# Antiderivative of Sqrt(1 + Cos(x)) and Similar Functions

Finding the integral of sqrt(1 + cos(x)), sqrt(1 - cos(x)), sqrt(1 + sin(x)), sqrt(1 - sin(x)) and similar functions may seem challenging since there is no obvious way to apply a trigonometric identity, and no obvious u-substitution candidate. However, with a little algebra it is possible to transform these integral into functions suitable for u-substitution.

The method of integrating these square roots of basic trigonometric functions can be extended to solve integrals of the form sqrt(1 ± cos(Bx)) and sqrt(1 ± sin(Bx)) for any value of B.

Here are step-by-step explanations of the techniques for finding the antiderivatives of these functions in calculus and their applications to other sciences.

## How to Integrate Sqrt(1 + Cos(x))

To integrate the function f(x) = sqrt(1 + cos(x)), we first multiply the function by the fraction sqrt(1 - cos(x))/sqrt(1 - cos(x)) = 1. This gives us the equivalent function

f(x) = sqrt(1 + cos(x))

= sqrt(1+cos(x)) * sqrt(1-cos(x)) / sqrt(1-cos(x))

= sqrt(1 - cos(x)^2) / sqrt(1 - cos(x))

= sin(x) / sqrt(1 - cos(x))

Now we can integrate f(x) using the substitution u = cos(x) and du = -sin(x) dx. This gives us

∫ f(x) dx = ∫ sin(x)/sqrt(1 - cos(x)) dx = ∫ -1/sqrt(1 - u) du

The antiderivative of -1/sqrt(1 - u) is 2*sqrt(1 - u) + C, therefore we have

∫ -1/sqrt(1 - u) du = 2*sqrt(1 - u) + C = **2*sqrt(1 - cos(x)) + C**

So we find that the antiderivative of sqrt(1 + cos(x)) is 2*sqrt(1 - cos(x)) + C. Notice the change of sign within the square root. The same procedure can be used to find the integrals of sqrt(1 - cos(x)), sqrt(1 + sin(x)) and sqrt(1 - sin(x)). These integrals are summarized in the the list below.

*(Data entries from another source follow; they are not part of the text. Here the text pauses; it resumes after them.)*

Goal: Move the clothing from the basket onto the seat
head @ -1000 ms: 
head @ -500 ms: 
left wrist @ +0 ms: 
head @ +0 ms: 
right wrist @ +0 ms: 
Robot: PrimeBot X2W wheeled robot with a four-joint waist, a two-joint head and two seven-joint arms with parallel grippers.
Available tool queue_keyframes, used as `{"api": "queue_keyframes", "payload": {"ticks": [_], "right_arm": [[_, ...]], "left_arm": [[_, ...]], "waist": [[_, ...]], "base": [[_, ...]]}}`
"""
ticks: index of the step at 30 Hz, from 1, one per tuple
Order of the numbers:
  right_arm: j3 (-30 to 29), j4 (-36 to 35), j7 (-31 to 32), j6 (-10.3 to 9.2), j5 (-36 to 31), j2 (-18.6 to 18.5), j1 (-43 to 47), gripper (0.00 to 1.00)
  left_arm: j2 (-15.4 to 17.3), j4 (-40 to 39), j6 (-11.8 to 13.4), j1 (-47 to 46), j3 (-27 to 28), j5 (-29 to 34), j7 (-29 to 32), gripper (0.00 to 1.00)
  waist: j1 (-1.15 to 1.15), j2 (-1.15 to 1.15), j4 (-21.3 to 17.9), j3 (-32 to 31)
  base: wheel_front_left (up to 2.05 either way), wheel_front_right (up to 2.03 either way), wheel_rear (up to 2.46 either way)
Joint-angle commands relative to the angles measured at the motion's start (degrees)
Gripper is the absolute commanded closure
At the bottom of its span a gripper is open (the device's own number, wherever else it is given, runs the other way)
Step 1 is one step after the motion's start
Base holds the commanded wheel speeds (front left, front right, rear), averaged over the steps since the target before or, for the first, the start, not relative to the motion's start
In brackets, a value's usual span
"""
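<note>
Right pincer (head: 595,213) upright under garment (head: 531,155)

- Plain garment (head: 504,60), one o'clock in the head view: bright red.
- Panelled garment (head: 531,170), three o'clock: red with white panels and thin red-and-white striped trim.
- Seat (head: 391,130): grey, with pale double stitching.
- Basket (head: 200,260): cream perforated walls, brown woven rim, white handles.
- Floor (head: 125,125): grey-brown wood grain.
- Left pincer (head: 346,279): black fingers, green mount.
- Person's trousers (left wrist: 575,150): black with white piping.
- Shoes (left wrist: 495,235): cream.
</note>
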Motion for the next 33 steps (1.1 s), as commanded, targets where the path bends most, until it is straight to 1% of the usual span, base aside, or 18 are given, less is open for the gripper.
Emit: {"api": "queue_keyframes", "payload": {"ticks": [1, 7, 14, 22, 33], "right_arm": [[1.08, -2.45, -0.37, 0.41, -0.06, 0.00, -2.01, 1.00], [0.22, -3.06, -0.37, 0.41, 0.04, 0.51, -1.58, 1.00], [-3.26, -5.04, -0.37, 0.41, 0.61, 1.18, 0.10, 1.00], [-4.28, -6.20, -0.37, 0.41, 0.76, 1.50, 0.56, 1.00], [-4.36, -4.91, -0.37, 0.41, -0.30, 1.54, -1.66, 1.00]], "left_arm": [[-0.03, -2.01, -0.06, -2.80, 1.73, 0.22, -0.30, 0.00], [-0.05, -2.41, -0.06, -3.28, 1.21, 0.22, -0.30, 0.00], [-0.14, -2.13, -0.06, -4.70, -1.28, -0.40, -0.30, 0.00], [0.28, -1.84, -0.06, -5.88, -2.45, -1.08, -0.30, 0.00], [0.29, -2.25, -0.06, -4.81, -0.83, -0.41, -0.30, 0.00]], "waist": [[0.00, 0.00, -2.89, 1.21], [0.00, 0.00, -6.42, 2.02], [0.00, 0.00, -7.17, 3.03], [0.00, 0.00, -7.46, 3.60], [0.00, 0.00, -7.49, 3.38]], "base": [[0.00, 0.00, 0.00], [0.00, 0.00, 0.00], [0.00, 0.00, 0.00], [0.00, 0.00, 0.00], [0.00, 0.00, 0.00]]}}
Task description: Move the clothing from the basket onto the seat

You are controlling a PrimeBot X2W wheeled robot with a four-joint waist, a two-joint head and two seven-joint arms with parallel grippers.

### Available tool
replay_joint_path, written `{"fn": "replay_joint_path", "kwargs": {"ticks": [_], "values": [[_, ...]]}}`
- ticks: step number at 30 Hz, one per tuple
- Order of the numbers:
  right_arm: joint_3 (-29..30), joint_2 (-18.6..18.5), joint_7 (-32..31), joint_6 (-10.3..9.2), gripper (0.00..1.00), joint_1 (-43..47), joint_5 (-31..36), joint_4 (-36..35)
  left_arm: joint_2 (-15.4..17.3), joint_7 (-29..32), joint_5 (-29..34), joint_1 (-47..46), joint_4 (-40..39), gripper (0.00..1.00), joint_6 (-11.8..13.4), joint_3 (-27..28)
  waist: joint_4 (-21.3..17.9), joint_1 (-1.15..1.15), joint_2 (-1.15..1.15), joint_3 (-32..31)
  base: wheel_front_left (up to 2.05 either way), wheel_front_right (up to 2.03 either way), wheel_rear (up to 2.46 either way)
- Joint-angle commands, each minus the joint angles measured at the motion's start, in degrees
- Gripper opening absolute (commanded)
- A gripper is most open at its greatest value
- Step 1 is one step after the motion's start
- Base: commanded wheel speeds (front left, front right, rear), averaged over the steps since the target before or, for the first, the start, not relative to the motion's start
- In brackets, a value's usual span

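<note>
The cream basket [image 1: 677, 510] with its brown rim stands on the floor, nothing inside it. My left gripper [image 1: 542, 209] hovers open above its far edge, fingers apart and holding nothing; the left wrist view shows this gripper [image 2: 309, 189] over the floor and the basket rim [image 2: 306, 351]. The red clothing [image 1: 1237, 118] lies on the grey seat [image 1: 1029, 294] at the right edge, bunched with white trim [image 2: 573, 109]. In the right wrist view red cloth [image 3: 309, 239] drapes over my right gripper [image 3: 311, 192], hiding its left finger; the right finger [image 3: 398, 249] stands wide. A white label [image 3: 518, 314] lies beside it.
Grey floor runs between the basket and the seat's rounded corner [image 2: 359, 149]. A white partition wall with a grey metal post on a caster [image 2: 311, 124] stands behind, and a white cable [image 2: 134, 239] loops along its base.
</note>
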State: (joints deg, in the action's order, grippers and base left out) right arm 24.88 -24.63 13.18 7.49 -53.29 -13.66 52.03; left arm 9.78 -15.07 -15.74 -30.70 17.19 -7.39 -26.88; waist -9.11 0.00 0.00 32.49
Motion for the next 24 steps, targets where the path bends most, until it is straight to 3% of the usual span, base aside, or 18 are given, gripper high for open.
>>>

The only problem with these integral forms is that while the antiderivative curve F(x) = 2*sqrt(1 - cos(x)) has points where the slope is negative, the derivative F'(x) = f(x) = sqrt(1 + cos(x)) is always non-negative. Moreover, the derivative of 2*sqrt(1 - cos(x)) is not defined at -2π, 0, 2π, 4π, etc. because the function has cusps at these values of x, sharp points.

To fix this, we use alternative forms of the antiderivative that have non-negative slope, and whose derivatives at -2π, 0, 2π, 4π, etc. approach 0. Since these alternative forms are periodic functions with non-negative derivatives, they are necessarily discontinuous at the points where f(x) has a cusp. For example, the alternative antiderivative of f(x) = sqrt(1 + cos(x)) is F(x) = 2*tan(x/2)*sqrt(1 + cos(x)).

## Alternative Integration Technique

An alternative integration technique for finding the antiderivatives of sqrt(1+cos(x)), sqrt(1-cos(x)), sqrt(1+sin(x)), and sqrt(1-sin(x)) is to use the four trig identities

- (1 + cos(x))/2 = cos(x/2)^2
- (1 - cos(x))/2 = sin(x/2)^2
- cos(x) = sin(x - π/2)
- sin(x) = cos(x + π/2)

This implies that

sqrt(1 + cos(x))

= sqrt[2*(1 + cos(x))/2]

= sqrt[2*cos(x/2)^2]

= sqrt(2) * |cos(x/2)|

Similarly, we have

sqrt(1 - cos(x)) = sqrt(2) * |sin(x/2)|

sqrt(1 + sin(x)) = sqrt(2) * |cos(x/2 + π/4)|

sqrt(1 - sin(x)) = sqrt(2) * |sin(x/2 + π/4)|

As you can see, the square root of 1 plus or minus cosine or sine is simply a multiple of the absolute value of sine or cosine with the period halved. This gives us yet another set of alternative integral formulas for sqrt(1 + cos(x)) and its relatives.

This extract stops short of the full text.